For many uncomfortable or unfamiliar with the official faiths of their upbringings, 12-step faith may provide the sense of caring, moral order, spirituality, and community that religion customarily provides, without the specific requirements of doctrine. It's no coincidence that the so-called "Next Church" movement, which offers a generic nondenominational Christianity with many modern touches but almost no theology, often invokes 12-step principles and almost always offers an array of recovery and counseling programs in conjunction with services. This phenomenon may be as significant as the populist "holiness movement" that swept the United States at the beginning of the 19th century, scorning all official denominations.

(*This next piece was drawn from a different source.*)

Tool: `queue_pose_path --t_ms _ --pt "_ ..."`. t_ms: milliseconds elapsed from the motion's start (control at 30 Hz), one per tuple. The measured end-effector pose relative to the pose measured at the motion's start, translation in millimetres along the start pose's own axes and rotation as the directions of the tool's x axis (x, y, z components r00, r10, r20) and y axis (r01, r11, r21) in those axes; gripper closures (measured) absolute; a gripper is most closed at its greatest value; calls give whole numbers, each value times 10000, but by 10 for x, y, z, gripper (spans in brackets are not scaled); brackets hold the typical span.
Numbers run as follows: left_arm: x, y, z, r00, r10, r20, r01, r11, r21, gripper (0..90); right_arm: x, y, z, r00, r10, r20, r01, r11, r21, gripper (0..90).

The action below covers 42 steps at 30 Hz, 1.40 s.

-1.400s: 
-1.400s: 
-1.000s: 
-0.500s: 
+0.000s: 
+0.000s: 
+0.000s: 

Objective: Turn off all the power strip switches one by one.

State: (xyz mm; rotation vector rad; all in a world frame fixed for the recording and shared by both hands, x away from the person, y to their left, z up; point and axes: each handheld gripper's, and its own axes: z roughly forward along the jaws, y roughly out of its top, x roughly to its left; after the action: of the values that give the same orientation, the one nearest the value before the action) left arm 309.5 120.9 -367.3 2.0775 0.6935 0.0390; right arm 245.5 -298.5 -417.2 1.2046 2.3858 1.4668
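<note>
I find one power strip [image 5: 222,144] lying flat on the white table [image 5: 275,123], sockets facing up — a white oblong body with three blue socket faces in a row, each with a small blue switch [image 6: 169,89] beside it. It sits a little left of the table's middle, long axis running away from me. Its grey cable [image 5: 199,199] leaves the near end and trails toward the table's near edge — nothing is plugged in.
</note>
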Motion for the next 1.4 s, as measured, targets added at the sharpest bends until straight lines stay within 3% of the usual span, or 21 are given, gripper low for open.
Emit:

Secondly, the disorders that people in 12-step recovery are recovering from--alcoholism, addictions to drugs or sex or gambling or food--tend to be stigmatized as sins by organized religions. Twelve-step programs, following the medical model of alcoholism, view them as diseases. "You're not a bad person getting better; you're a sick person getting well," as an A.A. slogan puts it. Twelve-step programs hold out the balm of understanding and the promise of lack of judgment from others who have "been there."
Probably you can name Episcopalians, Jews, and Muslims whom you personally know. Try to make a mental count. Then realize the chances are that you know more 12-steppers than that, since the nation has more 12-step adherents than Episcopalians, Jews, and Muslims combined. You just don't know who they are, because they belong to America's stealth religion.